AIM OF THE EXERCISE: Take each line of the data that contains the string "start" and copy it.

◆ ◆ ◆ ◆ ◆

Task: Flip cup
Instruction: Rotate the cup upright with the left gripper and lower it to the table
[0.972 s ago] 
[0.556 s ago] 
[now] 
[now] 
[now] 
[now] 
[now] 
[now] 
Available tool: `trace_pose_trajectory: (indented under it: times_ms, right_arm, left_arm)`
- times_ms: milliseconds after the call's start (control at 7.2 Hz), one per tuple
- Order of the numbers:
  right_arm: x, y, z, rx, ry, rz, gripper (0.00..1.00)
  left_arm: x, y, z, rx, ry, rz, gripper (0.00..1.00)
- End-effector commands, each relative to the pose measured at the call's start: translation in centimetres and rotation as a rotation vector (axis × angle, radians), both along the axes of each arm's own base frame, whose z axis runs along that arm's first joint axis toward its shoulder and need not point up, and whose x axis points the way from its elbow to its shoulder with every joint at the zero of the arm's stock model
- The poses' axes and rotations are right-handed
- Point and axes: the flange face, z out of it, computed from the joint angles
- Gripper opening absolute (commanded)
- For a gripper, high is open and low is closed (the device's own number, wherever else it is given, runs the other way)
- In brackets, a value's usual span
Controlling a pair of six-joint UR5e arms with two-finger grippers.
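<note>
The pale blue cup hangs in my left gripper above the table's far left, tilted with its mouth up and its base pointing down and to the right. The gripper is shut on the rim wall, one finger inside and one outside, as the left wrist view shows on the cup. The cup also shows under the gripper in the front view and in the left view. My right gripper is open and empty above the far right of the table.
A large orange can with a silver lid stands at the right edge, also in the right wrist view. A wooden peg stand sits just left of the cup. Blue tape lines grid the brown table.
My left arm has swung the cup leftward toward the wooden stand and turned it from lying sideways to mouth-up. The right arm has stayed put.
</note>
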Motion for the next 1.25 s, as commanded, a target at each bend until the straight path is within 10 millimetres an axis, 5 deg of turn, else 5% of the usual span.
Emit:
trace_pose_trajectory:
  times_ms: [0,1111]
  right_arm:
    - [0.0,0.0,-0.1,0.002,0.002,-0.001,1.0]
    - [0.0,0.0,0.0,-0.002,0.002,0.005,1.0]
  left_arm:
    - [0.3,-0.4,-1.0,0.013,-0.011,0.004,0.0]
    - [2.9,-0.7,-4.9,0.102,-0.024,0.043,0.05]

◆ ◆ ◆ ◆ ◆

WRITTEN REPLY:
- times_ms: milliseconds after the call's start (control at 7.2 Hz), one per tuple
- End-effector commands, each relative to the pose measured at the call's start: translation in centimetres and rotation as a rotation vector (axis × angle, radians), both along the axes of each arm's own base frame, whose z axis runs along that arm's first joint axis toward its shoulder and need not point up, and whose x axis points the way from its elbow to its shoulder with every joint at the zero of the arm's stock model

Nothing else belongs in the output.